- **Problem description**
Please copy out the entries below exactly, beginning with the line that contains "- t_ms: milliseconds" and ending with the line that contains "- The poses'", and include nothing outside that span.

- **Task input**
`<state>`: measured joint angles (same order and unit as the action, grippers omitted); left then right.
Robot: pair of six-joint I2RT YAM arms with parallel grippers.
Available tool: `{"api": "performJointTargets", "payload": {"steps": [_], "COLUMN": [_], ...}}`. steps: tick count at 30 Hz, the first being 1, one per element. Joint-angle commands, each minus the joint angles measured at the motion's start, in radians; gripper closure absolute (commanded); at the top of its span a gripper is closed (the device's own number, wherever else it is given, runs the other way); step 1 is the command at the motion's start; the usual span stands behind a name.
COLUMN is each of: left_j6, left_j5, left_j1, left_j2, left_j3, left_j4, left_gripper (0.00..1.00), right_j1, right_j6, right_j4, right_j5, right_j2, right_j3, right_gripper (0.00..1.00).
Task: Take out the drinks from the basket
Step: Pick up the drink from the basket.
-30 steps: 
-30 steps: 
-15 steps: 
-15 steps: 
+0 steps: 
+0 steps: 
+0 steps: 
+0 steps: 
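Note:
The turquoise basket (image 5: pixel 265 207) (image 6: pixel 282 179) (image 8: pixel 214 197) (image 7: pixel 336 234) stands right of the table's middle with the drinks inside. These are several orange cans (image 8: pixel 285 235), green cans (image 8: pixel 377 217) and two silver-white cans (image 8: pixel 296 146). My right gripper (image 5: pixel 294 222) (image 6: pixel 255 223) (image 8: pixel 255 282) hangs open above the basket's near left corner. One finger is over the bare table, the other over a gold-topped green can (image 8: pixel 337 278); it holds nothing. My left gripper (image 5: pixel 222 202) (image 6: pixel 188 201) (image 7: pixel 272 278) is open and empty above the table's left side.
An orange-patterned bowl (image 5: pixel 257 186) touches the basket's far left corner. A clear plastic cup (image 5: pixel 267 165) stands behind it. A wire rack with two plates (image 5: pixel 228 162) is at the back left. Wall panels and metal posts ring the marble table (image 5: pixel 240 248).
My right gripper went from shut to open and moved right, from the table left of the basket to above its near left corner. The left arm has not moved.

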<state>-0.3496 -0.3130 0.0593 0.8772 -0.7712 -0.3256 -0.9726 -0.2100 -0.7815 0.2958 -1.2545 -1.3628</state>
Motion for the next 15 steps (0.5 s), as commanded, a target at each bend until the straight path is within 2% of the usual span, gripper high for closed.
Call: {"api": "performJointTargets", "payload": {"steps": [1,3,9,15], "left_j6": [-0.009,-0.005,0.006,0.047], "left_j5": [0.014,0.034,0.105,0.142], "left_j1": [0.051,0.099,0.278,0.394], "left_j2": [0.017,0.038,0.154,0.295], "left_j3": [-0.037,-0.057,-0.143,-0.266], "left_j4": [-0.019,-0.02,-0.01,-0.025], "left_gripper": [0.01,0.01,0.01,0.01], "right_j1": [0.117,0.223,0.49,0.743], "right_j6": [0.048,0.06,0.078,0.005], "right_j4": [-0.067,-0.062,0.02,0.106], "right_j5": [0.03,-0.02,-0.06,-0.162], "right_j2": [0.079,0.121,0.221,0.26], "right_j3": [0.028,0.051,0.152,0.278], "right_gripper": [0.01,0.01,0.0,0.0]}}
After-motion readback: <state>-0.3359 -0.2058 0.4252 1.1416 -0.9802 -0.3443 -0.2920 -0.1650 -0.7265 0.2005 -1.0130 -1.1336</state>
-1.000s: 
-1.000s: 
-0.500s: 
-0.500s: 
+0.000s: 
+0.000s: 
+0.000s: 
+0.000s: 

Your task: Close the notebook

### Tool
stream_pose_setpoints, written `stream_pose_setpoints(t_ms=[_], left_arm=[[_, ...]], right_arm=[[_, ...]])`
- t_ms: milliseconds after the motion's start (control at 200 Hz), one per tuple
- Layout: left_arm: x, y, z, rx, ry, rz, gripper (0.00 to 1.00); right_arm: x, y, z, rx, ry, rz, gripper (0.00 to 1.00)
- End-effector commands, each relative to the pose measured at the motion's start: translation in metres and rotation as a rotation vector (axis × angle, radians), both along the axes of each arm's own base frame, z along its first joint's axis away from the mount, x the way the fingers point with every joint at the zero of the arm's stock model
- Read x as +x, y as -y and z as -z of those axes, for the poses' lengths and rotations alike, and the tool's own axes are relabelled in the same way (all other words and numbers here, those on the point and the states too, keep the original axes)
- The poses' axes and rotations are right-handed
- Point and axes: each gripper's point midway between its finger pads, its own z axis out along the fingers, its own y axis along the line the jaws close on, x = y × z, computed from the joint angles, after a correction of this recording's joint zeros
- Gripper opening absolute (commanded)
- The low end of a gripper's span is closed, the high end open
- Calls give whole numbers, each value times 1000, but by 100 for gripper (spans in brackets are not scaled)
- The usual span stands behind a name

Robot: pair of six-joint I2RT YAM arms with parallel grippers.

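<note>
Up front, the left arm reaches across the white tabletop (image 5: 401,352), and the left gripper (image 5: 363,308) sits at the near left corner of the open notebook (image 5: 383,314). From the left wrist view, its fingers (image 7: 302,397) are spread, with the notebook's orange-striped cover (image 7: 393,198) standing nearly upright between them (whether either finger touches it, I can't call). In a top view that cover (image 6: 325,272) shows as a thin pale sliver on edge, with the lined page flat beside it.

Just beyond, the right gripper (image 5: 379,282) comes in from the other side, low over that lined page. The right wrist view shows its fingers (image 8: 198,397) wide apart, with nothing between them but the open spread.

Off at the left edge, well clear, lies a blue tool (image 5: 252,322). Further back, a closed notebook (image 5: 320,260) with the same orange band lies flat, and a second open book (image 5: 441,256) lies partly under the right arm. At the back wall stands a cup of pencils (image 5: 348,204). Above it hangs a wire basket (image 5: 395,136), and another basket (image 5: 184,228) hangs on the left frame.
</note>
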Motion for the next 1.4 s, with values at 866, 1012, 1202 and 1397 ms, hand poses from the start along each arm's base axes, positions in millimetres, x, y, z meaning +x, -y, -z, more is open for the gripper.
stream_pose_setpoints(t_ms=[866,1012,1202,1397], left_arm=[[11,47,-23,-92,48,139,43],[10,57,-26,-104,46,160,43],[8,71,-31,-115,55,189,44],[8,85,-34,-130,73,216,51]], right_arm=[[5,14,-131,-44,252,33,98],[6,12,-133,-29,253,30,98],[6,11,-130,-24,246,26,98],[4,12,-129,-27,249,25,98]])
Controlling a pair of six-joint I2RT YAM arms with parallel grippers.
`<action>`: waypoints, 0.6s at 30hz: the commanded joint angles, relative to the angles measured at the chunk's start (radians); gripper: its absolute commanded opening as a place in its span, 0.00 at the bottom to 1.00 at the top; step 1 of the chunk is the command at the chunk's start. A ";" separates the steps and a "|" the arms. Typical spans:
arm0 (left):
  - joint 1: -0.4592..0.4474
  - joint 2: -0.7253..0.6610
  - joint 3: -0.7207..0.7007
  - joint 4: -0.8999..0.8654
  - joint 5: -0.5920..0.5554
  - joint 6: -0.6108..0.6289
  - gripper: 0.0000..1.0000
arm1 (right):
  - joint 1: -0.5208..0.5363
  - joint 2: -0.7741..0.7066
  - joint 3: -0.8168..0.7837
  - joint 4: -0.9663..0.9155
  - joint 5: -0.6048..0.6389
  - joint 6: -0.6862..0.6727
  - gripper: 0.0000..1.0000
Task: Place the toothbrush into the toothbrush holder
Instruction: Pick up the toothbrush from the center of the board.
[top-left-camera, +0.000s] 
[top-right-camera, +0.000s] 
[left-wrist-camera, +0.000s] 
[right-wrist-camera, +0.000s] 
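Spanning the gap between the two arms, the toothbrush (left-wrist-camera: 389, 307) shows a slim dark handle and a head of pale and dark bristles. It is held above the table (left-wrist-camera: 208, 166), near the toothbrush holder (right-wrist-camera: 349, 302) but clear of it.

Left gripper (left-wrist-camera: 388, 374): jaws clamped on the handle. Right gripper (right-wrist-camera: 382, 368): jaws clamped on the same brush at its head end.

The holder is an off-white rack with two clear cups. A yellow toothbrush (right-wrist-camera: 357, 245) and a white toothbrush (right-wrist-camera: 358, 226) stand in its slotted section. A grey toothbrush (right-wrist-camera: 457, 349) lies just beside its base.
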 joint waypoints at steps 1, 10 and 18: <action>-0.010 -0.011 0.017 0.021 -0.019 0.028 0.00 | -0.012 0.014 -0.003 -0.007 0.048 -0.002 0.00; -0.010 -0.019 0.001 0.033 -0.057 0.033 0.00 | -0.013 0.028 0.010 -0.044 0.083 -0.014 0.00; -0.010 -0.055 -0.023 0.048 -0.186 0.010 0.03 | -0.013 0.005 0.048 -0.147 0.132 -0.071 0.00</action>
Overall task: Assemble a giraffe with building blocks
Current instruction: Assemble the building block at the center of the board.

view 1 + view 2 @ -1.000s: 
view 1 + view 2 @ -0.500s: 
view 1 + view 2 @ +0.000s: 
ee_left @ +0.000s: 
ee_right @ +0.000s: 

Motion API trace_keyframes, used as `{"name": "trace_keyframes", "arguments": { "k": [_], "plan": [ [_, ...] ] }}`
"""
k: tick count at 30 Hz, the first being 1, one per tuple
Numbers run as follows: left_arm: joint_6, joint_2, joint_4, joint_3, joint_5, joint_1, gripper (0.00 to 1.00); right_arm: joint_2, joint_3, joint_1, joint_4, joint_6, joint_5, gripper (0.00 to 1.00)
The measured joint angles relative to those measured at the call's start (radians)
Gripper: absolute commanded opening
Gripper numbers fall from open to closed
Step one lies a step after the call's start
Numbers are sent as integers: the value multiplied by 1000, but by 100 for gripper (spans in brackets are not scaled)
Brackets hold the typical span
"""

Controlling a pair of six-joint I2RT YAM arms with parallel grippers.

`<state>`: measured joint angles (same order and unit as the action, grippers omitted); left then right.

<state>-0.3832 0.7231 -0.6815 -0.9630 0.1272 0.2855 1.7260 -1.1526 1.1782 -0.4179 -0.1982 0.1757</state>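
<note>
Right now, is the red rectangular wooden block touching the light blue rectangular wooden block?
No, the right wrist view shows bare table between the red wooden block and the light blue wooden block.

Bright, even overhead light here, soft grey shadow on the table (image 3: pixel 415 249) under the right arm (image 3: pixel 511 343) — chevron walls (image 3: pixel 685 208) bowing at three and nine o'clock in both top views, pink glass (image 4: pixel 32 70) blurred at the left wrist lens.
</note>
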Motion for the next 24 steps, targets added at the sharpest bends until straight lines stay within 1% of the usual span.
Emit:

- **Solved problem**
- t_ms: milliseconds after the motion's start (control at 200 Hz), one per tuple
- Layout: left_arm: x, y, z, rx, ry, rz, gripper (0.00 to 1.00); right_arm: x, y, z, rx, ry, rz, gripper (0.00 to 1.00)
- End-effector commands, each relative to the pose measured at the motion's start: translation in metres and rotation as a rotation vector (axis × angle, radians), both along the axes of each arm's own base frame, z along its first joint's axis away from the mount, x the way the fingers point with every joint at the zero of the arm's stock model
- Read x as +x, y as -y and z as -z of those axes, for the poses' lengths and rotations alike, and the tool's own axes are relabelled in the same way (all other words and numbers here, those on the point and the states too, keep the original axes)
- The poses' axes and rotations are right-handed

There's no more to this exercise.